Given this, the majority of people setting up these funds tend to be those who are thinking about retirement - those in their 40s and 50s looking for more control of their money, great tax benefits and more investment choice. But they aren't for everybody.
Many people are not confident about SMSF structures or managing their money, but establishing and operating one isn't too difficult.
It is a matter of education, understanding the legal requirements, and in identifying the right investments for you.
The pros of setting up an SMSF include the opportunity to control the decisions on how the fund is to operate.
You have the flexibility to alter investment strategy to meet the changing needs of the members or any changes in the economic climate.
Your fund can invest in shares, managed funds, bonds, property trusts, direct property, cash, artwork, collectables, or other assets that suit your objectives.
Tax concessions are available and assets are protected from bankruptcy and other legal claims up to a certain threshold.

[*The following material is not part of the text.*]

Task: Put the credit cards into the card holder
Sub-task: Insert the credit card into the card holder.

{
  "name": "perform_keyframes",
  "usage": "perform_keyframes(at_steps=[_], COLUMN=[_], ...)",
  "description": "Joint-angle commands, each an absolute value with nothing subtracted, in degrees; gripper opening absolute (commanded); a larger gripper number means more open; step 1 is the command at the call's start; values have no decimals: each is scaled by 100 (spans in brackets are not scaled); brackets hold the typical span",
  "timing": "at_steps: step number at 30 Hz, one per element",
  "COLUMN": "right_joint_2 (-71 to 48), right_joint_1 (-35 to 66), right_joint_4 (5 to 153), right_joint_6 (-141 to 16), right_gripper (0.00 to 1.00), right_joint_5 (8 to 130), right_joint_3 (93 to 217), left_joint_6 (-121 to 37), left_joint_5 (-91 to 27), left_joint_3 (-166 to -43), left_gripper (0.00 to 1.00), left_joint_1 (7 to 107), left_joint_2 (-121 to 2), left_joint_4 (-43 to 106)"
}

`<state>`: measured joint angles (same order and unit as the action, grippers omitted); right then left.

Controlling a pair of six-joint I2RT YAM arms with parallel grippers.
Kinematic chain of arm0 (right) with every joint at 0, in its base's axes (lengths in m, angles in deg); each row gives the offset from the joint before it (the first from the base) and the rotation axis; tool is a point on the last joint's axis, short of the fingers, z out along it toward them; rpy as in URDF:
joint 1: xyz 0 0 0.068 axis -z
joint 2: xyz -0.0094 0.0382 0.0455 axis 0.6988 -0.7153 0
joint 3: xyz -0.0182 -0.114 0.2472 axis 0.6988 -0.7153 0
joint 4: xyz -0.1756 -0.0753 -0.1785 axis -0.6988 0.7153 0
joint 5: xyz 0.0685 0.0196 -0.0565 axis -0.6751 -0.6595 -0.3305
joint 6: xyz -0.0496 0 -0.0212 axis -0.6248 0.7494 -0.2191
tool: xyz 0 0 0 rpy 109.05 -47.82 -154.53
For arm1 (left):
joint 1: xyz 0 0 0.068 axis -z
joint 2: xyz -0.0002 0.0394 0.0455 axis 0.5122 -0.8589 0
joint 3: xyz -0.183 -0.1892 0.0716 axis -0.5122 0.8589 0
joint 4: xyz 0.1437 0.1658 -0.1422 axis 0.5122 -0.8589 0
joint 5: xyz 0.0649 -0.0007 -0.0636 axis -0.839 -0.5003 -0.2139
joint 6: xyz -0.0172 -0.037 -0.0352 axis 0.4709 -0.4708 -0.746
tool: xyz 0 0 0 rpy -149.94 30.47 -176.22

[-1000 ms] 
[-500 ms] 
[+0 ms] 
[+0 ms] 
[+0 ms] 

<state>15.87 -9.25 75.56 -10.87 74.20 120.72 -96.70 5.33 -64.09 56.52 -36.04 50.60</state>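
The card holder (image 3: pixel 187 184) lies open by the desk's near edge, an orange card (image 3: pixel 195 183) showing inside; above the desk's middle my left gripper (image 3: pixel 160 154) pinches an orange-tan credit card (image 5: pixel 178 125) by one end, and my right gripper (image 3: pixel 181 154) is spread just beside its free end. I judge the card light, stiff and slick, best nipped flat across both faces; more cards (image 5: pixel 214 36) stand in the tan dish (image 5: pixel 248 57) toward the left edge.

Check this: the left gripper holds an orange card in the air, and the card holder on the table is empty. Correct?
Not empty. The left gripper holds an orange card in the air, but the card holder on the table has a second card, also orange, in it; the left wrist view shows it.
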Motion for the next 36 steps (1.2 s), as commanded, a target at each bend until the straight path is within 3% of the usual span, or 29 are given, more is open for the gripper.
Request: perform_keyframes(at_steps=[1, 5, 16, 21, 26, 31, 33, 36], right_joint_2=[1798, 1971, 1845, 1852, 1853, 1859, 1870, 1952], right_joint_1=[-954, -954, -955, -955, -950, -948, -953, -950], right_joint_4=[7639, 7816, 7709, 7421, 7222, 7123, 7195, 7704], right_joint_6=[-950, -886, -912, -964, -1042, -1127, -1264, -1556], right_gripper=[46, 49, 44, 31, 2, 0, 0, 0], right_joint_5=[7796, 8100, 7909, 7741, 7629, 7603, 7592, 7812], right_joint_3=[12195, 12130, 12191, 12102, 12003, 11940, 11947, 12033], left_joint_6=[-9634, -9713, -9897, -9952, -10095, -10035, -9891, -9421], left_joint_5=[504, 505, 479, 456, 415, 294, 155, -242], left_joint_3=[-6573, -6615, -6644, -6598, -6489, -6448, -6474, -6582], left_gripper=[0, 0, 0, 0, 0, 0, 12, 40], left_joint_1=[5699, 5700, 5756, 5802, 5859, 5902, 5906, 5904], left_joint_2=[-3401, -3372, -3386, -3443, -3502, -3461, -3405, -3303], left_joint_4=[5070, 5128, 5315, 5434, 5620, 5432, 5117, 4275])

Because a SMSF can have up to four members, family members can pool investments into the one SMSF, which has the effect of increasing their investment options and potentially reducing costs.
In the event of death of a member, a SMSF can continue and investments can remain in the SMSF for the benefit of the remaining members.
A potential downside is that a SMSF cannot borrow funds to leverage assets, which in the growth phase of a person's investment portfolio is quite important. F
or some people, funds kept outside a SMSF can grow faster despite the taxation benefits.
There are also compliance issues and trustees need to ensure that the fund is run in accordance with the ATO guidelines.
Failure to do so can mean that a fund is taxed at the top marginal tax rate and could be closed.
SMSFs take just a few weeks to set up and costs can range from $400 to a few thousand dollars.
Ongoing fees can be broken down into compliance fees such as administration and audit, which generally range from $500 to $2000, and management fees ranging from 1 per cent to 2 per cent of the managed fund.
A SMSF requires more thought, and perhaps more nerve, than simply sticking to traditional super funds.
But as a member you have greater control over your investments, a wider choice of assets in which to invest and the chance to retire with a greater windfall for your effort.